The results even point at the next one. Every productive round chipped at a different bottleneck, and Round 4 showed the current ceiling is data — regularization could not substitute for it. So a future shakespeare-nanogpt-3 most likely starts with more or better training data, then runs the loop again from there. Each new version gets its own git tag, a leaderboard row, and an entry in MODELS.md.

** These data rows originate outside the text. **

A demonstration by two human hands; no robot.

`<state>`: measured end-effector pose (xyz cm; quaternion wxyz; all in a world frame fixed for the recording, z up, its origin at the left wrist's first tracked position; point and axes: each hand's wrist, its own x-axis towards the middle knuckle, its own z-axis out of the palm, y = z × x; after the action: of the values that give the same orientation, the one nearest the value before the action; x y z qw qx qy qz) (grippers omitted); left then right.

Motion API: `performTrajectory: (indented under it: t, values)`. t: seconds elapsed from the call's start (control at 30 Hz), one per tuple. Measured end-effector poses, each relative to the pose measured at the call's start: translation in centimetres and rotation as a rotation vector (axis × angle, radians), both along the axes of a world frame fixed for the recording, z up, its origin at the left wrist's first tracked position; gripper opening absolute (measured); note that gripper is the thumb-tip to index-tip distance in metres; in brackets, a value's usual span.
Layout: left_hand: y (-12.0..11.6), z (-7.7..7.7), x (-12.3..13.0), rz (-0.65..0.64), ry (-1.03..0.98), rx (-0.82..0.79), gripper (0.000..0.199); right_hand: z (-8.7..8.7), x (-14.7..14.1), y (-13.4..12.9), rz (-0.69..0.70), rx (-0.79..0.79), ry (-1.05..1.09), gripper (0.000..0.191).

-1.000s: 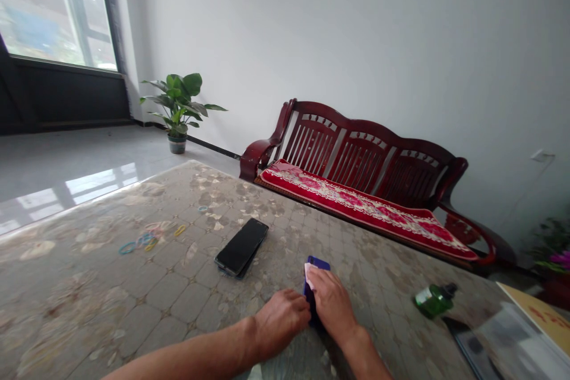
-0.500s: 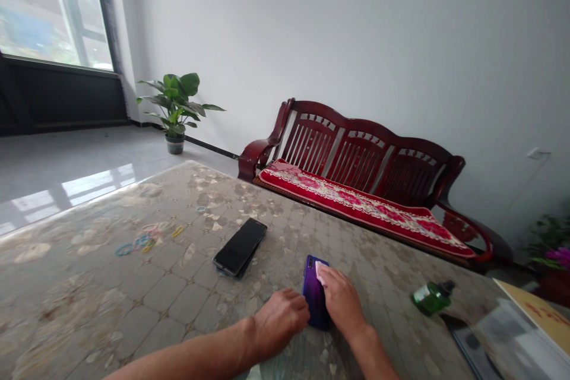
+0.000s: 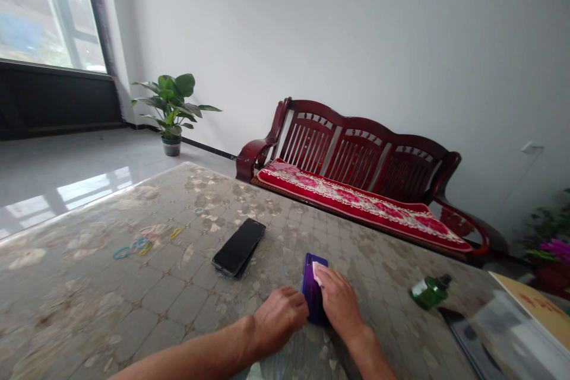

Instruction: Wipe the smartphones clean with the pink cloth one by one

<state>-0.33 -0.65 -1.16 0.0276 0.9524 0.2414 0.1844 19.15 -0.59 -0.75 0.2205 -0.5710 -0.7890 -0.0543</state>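
A purple smartphone point(image 3: 310, 295) lies back side up on the table, its camera strip at the far left corner. My right hand point(image 3: 342, 303) is closed on a small pink cloth point(image 3: 316, 272) and presses it against the upper part of the phone's back. At the phone's left edge, the curled fingers of my left hand point(image 3: 281, 316) grip its side; the fingertips are partly hidden. Farther left lies a black smartphone point(image 3: 239, 246), screen up, on top of another dark flat thing.
Several coloured rubber bands point(image 3: 141, 243) lie on the patterned table point(image 3: 164, 297). At right are a green bottle point(image 3: 430, 293) on its side, another dark phone point(image 3: 467, 341) and a yellow box point(image 3: 534, 303). Beyond the table stands a red wooden bench point(image 3: 356, 154).
The pink cloth in my right hand has slid slightly left across the phone's back. My left hand stays at the phone's edge. The whole view has shifted a little.
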Motion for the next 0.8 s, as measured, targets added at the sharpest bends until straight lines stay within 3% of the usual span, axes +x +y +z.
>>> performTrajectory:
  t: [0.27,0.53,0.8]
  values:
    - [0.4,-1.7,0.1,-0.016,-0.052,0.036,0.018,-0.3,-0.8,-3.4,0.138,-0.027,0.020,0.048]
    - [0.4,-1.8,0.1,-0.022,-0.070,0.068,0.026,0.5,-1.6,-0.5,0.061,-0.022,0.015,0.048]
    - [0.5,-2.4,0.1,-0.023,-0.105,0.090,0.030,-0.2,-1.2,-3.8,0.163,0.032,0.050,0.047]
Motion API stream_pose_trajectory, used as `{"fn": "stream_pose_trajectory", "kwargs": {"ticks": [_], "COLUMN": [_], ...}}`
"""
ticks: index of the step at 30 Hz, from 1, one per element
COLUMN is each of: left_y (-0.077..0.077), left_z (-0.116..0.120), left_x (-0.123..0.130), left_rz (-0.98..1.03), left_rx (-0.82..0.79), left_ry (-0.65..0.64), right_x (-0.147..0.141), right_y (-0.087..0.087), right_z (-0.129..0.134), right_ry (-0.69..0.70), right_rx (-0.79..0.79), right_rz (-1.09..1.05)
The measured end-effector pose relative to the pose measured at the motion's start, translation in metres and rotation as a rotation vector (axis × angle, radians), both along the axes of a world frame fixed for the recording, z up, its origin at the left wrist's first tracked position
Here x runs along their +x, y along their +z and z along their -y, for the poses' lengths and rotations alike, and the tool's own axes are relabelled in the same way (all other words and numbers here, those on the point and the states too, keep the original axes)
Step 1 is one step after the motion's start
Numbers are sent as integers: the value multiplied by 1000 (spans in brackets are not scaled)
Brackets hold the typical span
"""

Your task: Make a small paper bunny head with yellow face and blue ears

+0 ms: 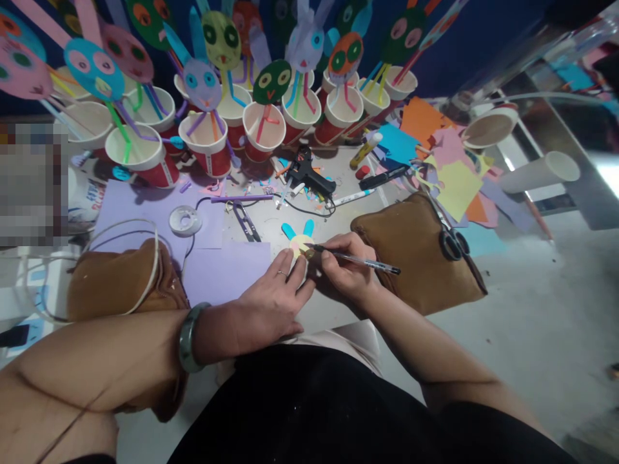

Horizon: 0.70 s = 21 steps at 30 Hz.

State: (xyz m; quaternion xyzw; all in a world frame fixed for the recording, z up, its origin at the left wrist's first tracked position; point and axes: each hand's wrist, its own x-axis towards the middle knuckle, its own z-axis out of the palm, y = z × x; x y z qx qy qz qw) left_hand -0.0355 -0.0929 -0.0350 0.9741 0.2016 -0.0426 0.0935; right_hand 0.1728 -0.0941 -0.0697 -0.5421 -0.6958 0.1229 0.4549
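A small yellow paper rabbit face [300,244] with two blue ears lies on the table in front of me. My left hand [278,293] rests over its lower edge, fingers stretched out and pressing it down; a ring and a green bangle are on this arm. In my right hand [352,265] is a clear-barrelled pen [370,261], pinched between thumb and fingers. The pen's tip points at the paper face, but whether it touches is too small to tell. My fingers hide the lower part of the face.
Paper cups [207,145] with paper animal faces on straws line the back. A black glue gun [312,173], a marker [355,198] and snips [246,222] lie before them. Scissors [452,238] rest on a brown cushion [411,251] at right. Purple paper [227,270] is at left, coloured scraps [457,187] far right.
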Motion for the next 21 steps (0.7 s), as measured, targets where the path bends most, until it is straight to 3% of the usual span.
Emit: {"fn": "stream_pose_trajectory", "kwargs": {"ticks": [7,14,21], "left_y": [-2,-1,-12], "left_z": [2,4,2], "left_x": [0,-2,-4], "left_rz": [-1,15,47], "left_rx": [35,15,-14], "left_ry": [6,38,-11], "right_x": [1,8,4], "right_y": [-5,-21,-17], "right_z": [-1,-4,-8], "right_ry": [-13,-164,-188], "right_rx": [23,65,111], "right_rz": [-64,-219,-249]}}
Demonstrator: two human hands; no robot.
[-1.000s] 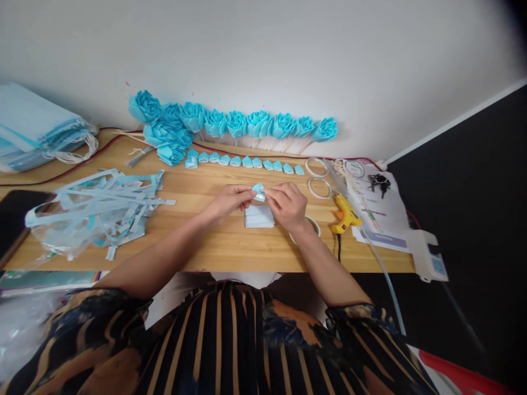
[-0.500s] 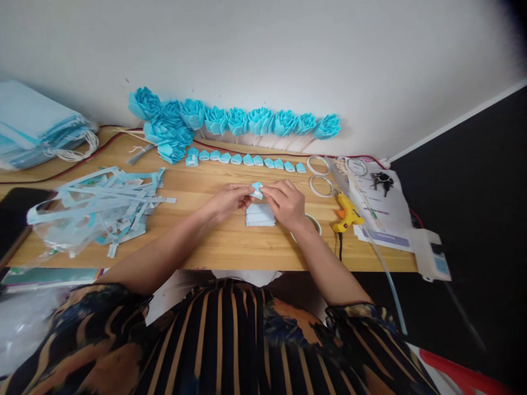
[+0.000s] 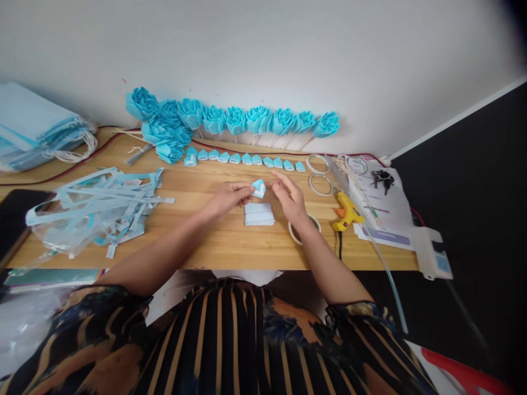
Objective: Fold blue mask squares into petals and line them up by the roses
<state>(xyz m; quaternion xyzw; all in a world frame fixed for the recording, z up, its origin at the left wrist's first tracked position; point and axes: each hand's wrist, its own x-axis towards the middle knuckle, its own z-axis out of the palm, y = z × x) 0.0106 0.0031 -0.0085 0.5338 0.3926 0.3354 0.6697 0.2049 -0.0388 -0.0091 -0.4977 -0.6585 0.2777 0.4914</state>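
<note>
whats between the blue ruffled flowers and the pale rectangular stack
Head view: a red cable, a row of small folded blue pieces and one more piece in the left hand.

nothing readable: print on white papers (image 3: 398, 211) too small, blurred.

Plain pale grey wall (image 3: 288, 55), a few small reddish marks low on it. Light wood table (image 3: 197, 252), visible grain, long back edge along the wall. Right side: large black surface (image 3: 473, 197), wall or floor, can't tell; thin pale strip (image 3: 461, 117) runs slanted between it and the wall. Light soft, wall brighter low at middle, dimmer toward upper corners.
</note>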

That is the small, honest shape of LLM-assisted research: not one leap, but a series of measured steps — some forward, some sideways, each one kept or discarded by verification.
10. Reproduce it
Everything is in the shakespeare-nanogpt repo.
# build the datasets (downloads the Complete Works)
uv run python projects/shakespeare/data/shakespeare_full/prepare.py
uv run python projects/shakespeare/data/shakespeare_full_bpe/prepare.py
# run a round (example: the modern architecture on full data)
uv run python core/nanogpt_core/train.py projects/shakespeare/config/train_shakespeare_mac.py \
--dataset=shakespeare_full --out_dir=projects/shakespeare/runs/r2-arch-modern --bias=False
# score any checkpoint on the fixed held-out test (bits-per-character)
uv run python core/eval/eval.py projects/shakespeare/runs/r2-arch-modern \
--test projects/shakespeare/test.txt --data-dir projects/shakespeare/data
The scoreboard lives in projects/shakespeare/leaderboard.md; every round's training log and result is committed under projects/shakespeare/runs/. Model weights are not committed (they regenerate from the scripts above).
The charts above are generated by the repo's dataviz pipeline (uv run python tools/dataviz/build.py) and embedded here as light/dark PNGs.
The winning model (Round 3) is released as shakespeare-nanogpt-2 (v2); the original baseline is shakespeare-nanogpt-1 (v1). See MODELS.md in the repo for both specs and rebuild commands.
Researcher: Claude Opus 4.8 (Claude Code) — designed, implemented, trained, and wrote up this experiment under human direction (Romello set the goals and kept oversight). Built on nanoGPT by Andrej Karpathy (MIT). Corpus: the Complete Works of Shakespeare (public domain, Project Gutenberg).